Pressure tubes are the hardest-working parts of the reactor. In the original Candu design, Hydro thought tubes would have to be replaced in about ten years, or perhaps twice over the working life of the reactors. But experience with the larger Candus gave cause to expect that with some adjustments, the tubes might well last twenty years or longer.

Anyway, the idea of replacing pressure tubes wasn't born this summer. It was built into forecasts of the economics of nuclear power. Hydro knew its reactors would have to be shut down for tube replacement. It has just been a question of when. The crack in one of the 390 tubes in the twelve-year-old Pickering reactor may have given the first hint of an answer. But I must emphasize the jury is still out because all the data is not in.

What will it all mean to hydro bills? Since we don't yet know what caused the crack, we don't know whether we're looking at replacing one or two tubes or accelerating the replacement of all tubes in Pickering Units 1 to 4 and Bruce Units 1 to 3.

The costs would vary accordingly. But if all had to be replaced sooner than expected, the average hydro bill would go up about sixty cents per month for ten years, starting in 1986. But since there wouldn't be retubing in the 1990s, there would be a sixty-cent a month reduction, beginning in 1997.

Early retubing would be a major and costly project. As you can see though, it wouldn't have major effects on most people's power bills. Nor would it alter the fact that nuclear energy is by far the most economic alternative to coal generation. It costs Ontario Hydro a million dollars a day more to get the same power out of the Nanticoke coal-fired station than to run the Bruce nuclear plant. The cost of early tube replacement pales beside the cost of imported coal.

I think it would be most unfortunate to allow the tube crack to erode Canadians' confidence in nuclear energy and Candu technology.

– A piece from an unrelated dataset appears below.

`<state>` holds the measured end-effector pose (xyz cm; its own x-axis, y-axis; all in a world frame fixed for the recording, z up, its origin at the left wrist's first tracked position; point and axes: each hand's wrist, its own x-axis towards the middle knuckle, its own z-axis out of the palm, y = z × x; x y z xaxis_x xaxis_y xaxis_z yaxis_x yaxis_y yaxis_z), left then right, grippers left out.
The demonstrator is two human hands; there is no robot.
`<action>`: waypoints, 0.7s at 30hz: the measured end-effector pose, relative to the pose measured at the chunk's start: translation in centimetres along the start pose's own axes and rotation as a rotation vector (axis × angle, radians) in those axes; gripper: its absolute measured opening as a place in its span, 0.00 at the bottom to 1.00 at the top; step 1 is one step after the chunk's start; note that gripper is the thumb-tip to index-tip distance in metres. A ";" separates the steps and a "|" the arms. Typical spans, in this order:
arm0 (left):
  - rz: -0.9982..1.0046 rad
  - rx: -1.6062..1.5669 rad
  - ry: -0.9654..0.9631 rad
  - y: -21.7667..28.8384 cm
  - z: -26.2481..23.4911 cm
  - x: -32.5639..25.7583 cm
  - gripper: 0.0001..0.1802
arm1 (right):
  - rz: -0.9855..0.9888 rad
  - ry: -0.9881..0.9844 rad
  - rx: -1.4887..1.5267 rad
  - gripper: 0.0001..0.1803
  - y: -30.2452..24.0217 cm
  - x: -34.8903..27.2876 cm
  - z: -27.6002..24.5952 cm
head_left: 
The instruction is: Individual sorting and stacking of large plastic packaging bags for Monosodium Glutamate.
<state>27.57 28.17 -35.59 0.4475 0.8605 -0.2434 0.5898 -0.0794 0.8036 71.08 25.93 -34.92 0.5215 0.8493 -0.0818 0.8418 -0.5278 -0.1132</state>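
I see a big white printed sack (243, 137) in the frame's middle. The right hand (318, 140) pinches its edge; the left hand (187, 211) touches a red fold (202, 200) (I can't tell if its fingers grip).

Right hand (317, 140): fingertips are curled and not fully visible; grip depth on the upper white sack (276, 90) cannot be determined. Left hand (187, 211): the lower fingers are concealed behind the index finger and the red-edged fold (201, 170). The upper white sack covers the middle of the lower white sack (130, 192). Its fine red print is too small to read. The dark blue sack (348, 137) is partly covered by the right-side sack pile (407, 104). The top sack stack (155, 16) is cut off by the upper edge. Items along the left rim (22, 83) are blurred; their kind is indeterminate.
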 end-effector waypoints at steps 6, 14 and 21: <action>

No one would scrap an otherwise sound car just because the piston rings needed replacing.

Canadians have shown a strange tendency to deride some of their proudest accomplishments. The Candu system certainly ranks in that list. The Candu reactor has proven itself second to none. The best engineers and scientists designed it and developed it. Nuclear power is a young technology, but not an unproven one. Year after year, in study after study, Candus have shown themselves to be the best in the world for reliability and performance.

Without the cost benefits of nuclear energy, Ontario could put itself out of synch with the electricity rates in the rest of this country. That would jeopardize Ontario's position as the industrial heartland of Canada. Nuclear power is an important part of Canada's diversified energy mix, and it has found, and will continue to find, a well-earned place as an equalizing force on the electric power scene.

The appreciation of the audience was expressed by Harry T. Seymour, Second Vice-President of The Empire Club of Canada.